- Records for processing:

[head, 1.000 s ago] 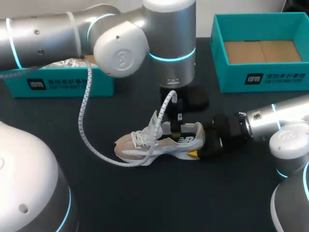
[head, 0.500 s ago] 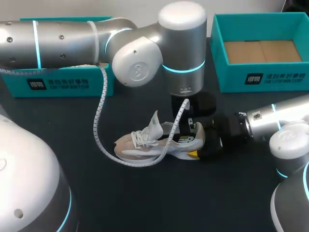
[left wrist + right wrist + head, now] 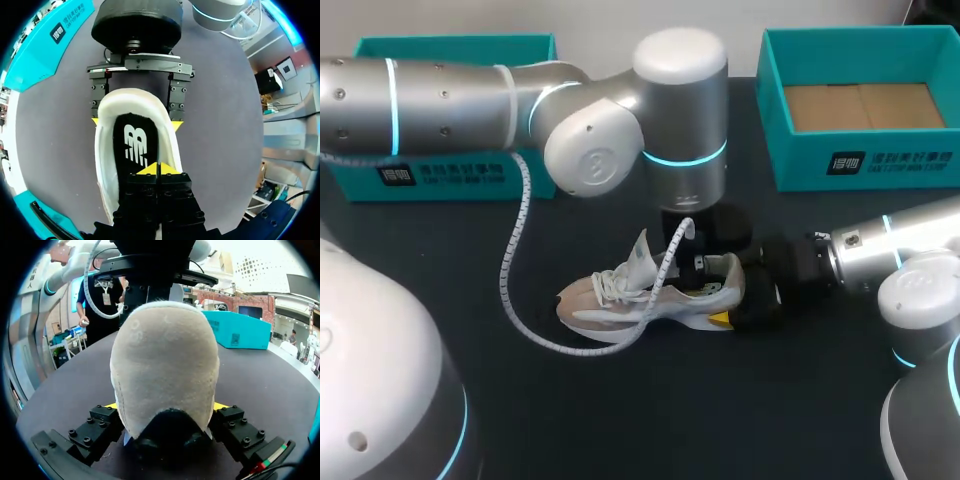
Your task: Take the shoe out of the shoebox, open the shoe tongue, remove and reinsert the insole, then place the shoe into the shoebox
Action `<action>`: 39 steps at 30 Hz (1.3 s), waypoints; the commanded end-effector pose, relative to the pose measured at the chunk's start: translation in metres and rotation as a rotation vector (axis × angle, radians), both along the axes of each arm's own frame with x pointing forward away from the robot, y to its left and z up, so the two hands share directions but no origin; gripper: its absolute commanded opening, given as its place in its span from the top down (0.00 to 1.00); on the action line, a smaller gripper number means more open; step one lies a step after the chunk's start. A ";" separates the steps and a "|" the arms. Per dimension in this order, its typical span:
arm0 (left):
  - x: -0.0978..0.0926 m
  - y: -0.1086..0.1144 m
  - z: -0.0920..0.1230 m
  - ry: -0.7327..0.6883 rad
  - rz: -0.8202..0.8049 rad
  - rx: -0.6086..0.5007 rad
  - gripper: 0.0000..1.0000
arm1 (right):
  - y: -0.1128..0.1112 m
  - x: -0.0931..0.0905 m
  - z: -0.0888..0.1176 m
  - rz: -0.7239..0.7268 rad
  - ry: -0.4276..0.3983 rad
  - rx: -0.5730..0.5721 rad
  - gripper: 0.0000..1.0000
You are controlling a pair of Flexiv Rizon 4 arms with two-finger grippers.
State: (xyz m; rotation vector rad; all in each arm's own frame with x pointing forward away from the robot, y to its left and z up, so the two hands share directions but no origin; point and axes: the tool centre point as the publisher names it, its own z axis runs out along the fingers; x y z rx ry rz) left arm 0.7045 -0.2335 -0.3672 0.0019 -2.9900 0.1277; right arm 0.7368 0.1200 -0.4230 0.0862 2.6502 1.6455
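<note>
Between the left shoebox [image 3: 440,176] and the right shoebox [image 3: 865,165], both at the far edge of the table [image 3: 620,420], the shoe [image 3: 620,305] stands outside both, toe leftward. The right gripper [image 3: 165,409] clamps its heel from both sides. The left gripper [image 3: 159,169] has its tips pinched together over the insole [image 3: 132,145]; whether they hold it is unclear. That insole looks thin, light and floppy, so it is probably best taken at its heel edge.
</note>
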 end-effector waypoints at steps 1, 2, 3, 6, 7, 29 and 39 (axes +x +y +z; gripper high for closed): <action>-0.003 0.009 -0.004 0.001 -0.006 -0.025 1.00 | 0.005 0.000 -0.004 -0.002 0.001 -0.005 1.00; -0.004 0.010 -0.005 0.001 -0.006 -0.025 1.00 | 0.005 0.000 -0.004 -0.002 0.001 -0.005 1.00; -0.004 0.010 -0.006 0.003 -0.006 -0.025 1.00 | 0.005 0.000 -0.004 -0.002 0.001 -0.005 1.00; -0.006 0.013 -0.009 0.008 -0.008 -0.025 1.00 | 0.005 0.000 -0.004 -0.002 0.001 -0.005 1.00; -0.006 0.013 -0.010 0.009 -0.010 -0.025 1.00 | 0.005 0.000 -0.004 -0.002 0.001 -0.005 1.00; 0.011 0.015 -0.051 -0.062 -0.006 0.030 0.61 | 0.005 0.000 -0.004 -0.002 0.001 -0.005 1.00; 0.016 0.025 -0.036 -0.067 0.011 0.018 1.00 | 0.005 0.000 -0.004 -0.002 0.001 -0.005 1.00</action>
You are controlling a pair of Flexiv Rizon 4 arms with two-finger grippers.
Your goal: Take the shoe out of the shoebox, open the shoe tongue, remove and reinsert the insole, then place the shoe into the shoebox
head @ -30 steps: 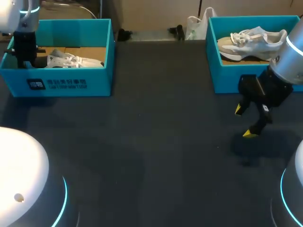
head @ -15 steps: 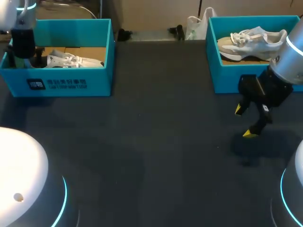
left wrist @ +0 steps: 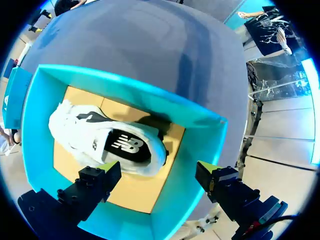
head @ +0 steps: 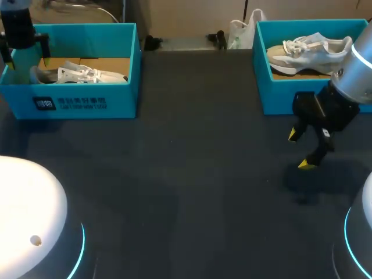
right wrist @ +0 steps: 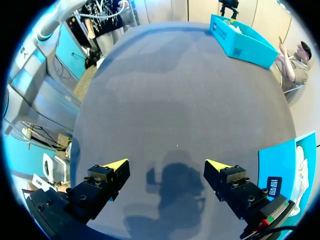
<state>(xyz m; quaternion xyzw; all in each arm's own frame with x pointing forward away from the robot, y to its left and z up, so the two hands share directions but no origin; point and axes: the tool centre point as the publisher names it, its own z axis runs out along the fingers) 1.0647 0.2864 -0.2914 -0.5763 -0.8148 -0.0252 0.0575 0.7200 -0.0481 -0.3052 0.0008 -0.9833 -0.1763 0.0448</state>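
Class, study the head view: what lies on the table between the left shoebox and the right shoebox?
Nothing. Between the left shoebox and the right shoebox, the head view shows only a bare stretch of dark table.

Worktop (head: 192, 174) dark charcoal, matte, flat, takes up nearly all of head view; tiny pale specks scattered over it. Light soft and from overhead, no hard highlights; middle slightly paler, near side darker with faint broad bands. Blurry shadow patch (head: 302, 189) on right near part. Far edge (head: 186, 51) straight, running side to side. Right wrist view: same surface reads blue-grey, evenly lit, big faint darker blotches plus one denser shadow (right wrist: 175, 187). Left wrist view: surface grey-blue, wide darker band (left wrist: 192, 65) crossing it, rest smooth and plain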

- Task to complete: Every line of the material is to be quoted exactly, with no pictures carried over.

- Solution for this task:
[head, 1.000 s ago] 
[head, 0.500 s ago] 
[left wrist + right wrist + head, now] 
Your task: Take the shoe out of the shoebox, open the shoe tongue, remove and reinsert the insole, then place the shoe into the shoebox
Action `<action>`: 39 steps at 30 Hz (1.3 s), waypoints; the commanded end-effector pose, relative to the pose measured at the chunk's start: translation in metres and rotation as a rotation vector (axis × angle, radians), both along the axes of each arm's own frame with x pointing forward away from the robot, y to its left and z up, so the two hands share directions but no origin; gripper: its absolute commanded opening, given as its place in its span from the top down (0.00 to 1.00); on the action line, a smaller gripper number means more open; step one lies a step after the chunk's start. A ";" separates the steps and a "|" the arms. Per dimension in this order, its typical span:
arm0 (left):
  - x: -0.0978..0.0926 m
  - y: -0.1086..0.1144 m
  - z: -0.0920..0.1230 m
  - ry: -0.7327..0.6883 rad
  - rz: -0.8202..0.8049 rad
  - rx: -0.6086..0.5007 rad
  - gripper: 0.0000..1.0000
arm1 (right):
  - y: -0.1128..0.1112 m
  - x: -0.0931..0.0905 m
  - z: -0.0888..0.1176 m
  - rz: -0.7239..0.7268 rad
  - ry: -0.4276..0.3983 rad
  - rx: -0.5730..0.5721 rad
  - gripper: 0.0000..1.0000
You are controlling a pair of Flexiv Rizon 4 arms with two-finger grippers.
State: (xyz m; rotation vector rad; all in each arm's own frame with x pointing forward away from the robot, y to its left and z up, so the two hands share directions but no origin; point and axes: the tool centre point as the publisher names it, its own z axis runs out along the fingers; x y z rx ry rz) left arm 0.7045 -0.2335 -0.3672 0.0019 -2.9900 0.1277; right arm 0.7368 0.1200 -0.4230 0.0862 2.6502 1.6455
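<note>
Between the left shoebox [image 3: 440,176] and the right shoebox [image 3: 865,165], both at the far edge of the table [image 3: 620,420], the shoe [image 3: 620,305] stands outside both, toe leftward. The right gripper [image 3: 165,409] clamps its heel from both sides. The left gripper [image 3: 159,169] has its tips pinched together over the insole [image 3: 132,145]; whether they hold it is unclear. That insole looks thin, light and floppy, so it is probably best taken at its heel edge.
</note>
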 end-effector waypoints at steps 1, 2, 3, 6, 7, 29 and 39 (axes +x +y +z; gripper high for closed): <action>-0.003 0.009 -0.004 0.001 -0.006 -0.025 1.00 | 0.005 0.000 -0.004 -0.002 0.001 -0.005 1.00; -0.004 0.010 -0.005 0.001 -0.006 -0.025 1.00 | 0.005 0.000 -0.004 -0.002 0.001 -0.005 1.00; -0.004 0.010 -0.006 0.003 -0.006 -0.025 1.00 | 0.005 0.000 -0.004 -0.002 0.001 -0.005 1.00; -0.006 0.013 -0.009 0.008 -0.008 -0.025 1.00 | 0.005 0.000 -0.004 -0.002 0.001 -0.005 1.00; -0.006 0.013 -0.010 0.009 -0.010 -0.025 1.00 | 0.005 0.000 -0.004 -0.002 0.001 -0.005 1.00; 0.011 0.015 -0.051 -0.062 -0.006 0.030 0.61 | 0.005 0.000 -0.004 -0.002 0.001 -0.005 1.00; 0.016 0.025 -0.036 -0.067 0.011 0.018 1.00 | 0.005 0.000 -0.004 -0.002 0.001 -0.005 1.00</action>
You are controlling a pair of Flexiv Rizon 4 arms with two-finger grippers.
Your goal: Take the shoe out of the shoebox, open the shoe tongue, remove and reinsert the insole, then place the shoe into the shoebox
head @ -30 steps: 
head @ -15 steps: 
left wrist @ +0 steps: 
head @ +0 steps: 
right wrist @ +0 steps: 
<state>(xyz m; quaternion xyzw; all in each arm's own frame with x pointing forward away from the robot, y to its left and z up, so the two hands share directions but no origin; point and axes: the tool centre point as the publisher names it, its own z axis runs out along the fingers) 1.0647 0.2864 -0.2914 -0.5763 -0.8148 -0.0252 0.0575 0.7200 -0.0481 -0.3052 0.0008 -0.9833 -0.1763 0.0448</state>
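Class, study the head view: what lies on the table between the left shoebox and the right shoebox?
Nothing. Between the left shoebox and the right shoebox, the head view shows only a bare stretch of dark table.

Worktop (head: 192, 174) dark charcoal, matte, flat, takes up nearly all of head view; tiny pale specks scattered over it. Light soft and from overhead, no hard highlights; middle slightly paler, near side darker with faint broad bands. Blurry shadow patch (head: 302, 189) on right near part. Far edge (head: 186, 51) straight, running side to side. Right wrist view: same surface reads blue-grey, evenly lit, big faint darker blotches plus one denser shadow (right wrist: 175, 187). Left wrist view: surface grey-blue, wide darker band (left wrist: 192, 65) crossing it, rest smooth and plain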

Nothing further is needed to complete the exercise.